Other indirect birth control local and foreign voices are advocating replacement of small holder farmers with large-scale ones. For example, British economist Paul Collier and principal adviser to Museveni believes in large-scale farms based on modern science. He has advised that “First, contrary to the romantics, the world needs more commercial agriculture [large-scale], not less. … Second, and again contrary to the romantics, the world needs more science: the European ban and the consequential African ban on genetically modified (GM) crops are slowing the pace of agricultural productivity growth in the face of accelerating growth in demand” (Foreign Affairs November/December 2008).

Yet, in its World Development report 2008,the World Bank “hailed the role of small farmers in leading the way out of hunger and poverty and recognized the importance of state intervention in agriculture and some subsidies” (Foreign Affairs November/December 2010). Following other reports including those by the United Nations, the whole world has supported small holder agriculture because it is productive, efficient, environmentally and socially friendly.

Notwithstanding, Museveni has chosen to follow Paul Collier’s advice. He has introduced GM crops against some Uganda and foreign voices. He is also encouraging rapid rural-urban migration to vacate land for large-scale farms. While in towns, Museveni believes that pressure of urban life will force urban migrants to accept birth control more easily than in the countryside.

There are two conclusions to be made. First, since 1987, Museveni has relied on foreigners for advice and policy formulation that drove Uganda along unpopular structural adjustment path that eventually crashed and was abandoned in 2009 after causing untold suffering. If Museveni had mixed advisers he probably would have avoided what many call his humiliating admission that structural adjustment had failed to deliver and had to be abandoned.

Ugandans holding key positions particularly in the ministry of finance and central bank behave more than European advisers. They give the impression that they have no mandate for social and environmental conditions in Uganda. They produce statistics like Keith Muhakanizi did recently that do not reflect the suffering of Uganda people. For example, Keith Muhakanizi reported that the number of people wearing shoes has increased and housing has improved. Then why has the spread of jiggers increased since wearing shoes and living in good houses reduce the spread of jiggers?

Second, policies adopted since 1987 have favored an increase of migrants and increased birth control of poor indigenous families. If the trend continues, Ugandan indigenous population will soon be outnumbered by foreigners.
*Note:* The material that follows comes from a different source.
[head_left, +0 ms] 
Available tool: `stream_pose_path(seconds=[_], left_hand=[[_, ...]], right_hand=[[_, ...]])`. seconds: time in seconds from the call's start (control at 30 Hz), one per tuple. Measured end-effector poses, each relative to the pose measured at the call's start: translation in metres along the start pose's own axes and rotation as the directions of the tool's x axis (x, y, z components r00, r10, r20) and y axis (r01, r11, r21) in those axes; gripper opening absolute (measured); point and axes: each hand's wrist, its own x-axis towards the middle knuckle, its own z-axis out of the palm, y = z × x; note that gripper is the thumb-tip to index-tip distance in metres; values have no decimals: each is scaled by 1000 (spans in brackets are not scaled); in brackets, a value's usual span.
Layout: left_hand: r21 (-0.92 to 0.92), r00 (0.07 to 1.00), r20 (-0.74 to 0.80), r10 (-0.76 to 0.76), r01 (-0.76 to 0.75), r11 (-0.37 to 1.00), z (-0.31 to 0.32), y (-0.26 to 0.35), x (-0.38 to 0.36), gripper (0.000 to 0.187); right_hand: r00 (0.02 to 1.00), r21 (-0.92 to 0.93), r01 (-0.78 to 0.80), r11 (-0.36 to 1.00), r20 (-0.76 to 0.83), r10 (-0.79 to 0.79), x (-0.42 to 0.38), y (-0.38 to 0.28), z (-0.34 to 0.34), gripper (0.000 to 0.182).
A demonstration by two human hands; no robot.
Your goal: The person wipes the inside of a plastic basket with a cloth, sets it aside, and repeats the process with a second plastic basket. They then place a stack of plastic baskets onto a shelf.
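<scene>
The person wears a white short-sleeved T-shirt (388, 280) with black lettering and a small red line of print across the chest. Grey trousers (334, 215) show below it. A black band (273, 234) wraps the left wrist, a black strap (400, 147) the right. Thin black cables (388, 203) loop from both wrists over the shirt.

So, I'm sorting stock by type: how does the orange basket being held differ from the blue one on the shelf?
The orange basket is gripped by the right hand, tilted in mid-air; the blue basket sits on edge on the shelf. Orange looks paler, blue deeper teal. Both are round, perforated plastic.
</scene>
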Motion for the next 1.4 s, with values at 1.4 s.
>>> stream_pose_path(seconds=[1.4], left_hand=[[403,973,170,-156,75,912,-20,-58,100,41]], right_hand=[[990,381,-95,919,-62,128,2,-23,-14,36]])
When people discuss these and other developments implemented by Museveni, they begin to wonder whether Museveni is a foreigner pushing a foreign agenda or a Ugandan employed by a foreigner and forced to implementing unpopular policies because of collective responsibility principle. Either way indigenous Ugandans are steadily losing control of their country.

With 25 years in power pursuing the policies analyzed above, Museveni would not change course even if he realized he was on a wrong path. This can be deduced from the foreword to the current five – year development plan. The language he used was similar to key elements in structural adjustment program. Staff in the ministry of financed and central bank with their advisers have continued to stress macroeconomic policies as though Uganda was re-launching structural adjustment as it was done in 1987.

To save indigenous Ugandans from losing their country, there is one choice only – defeat Museveni in the February 2011 presidential elections. When Museveni is re-elected he will assume that Ugandans have endorsed his past policies and will push harder for economic integration and political federation that will result in Uganda flooded by migrants that will drown indigenous populations and create another Ivory Coast this time in East instead of West Africa. When this happens Ugandans should not say they did not know because now they know.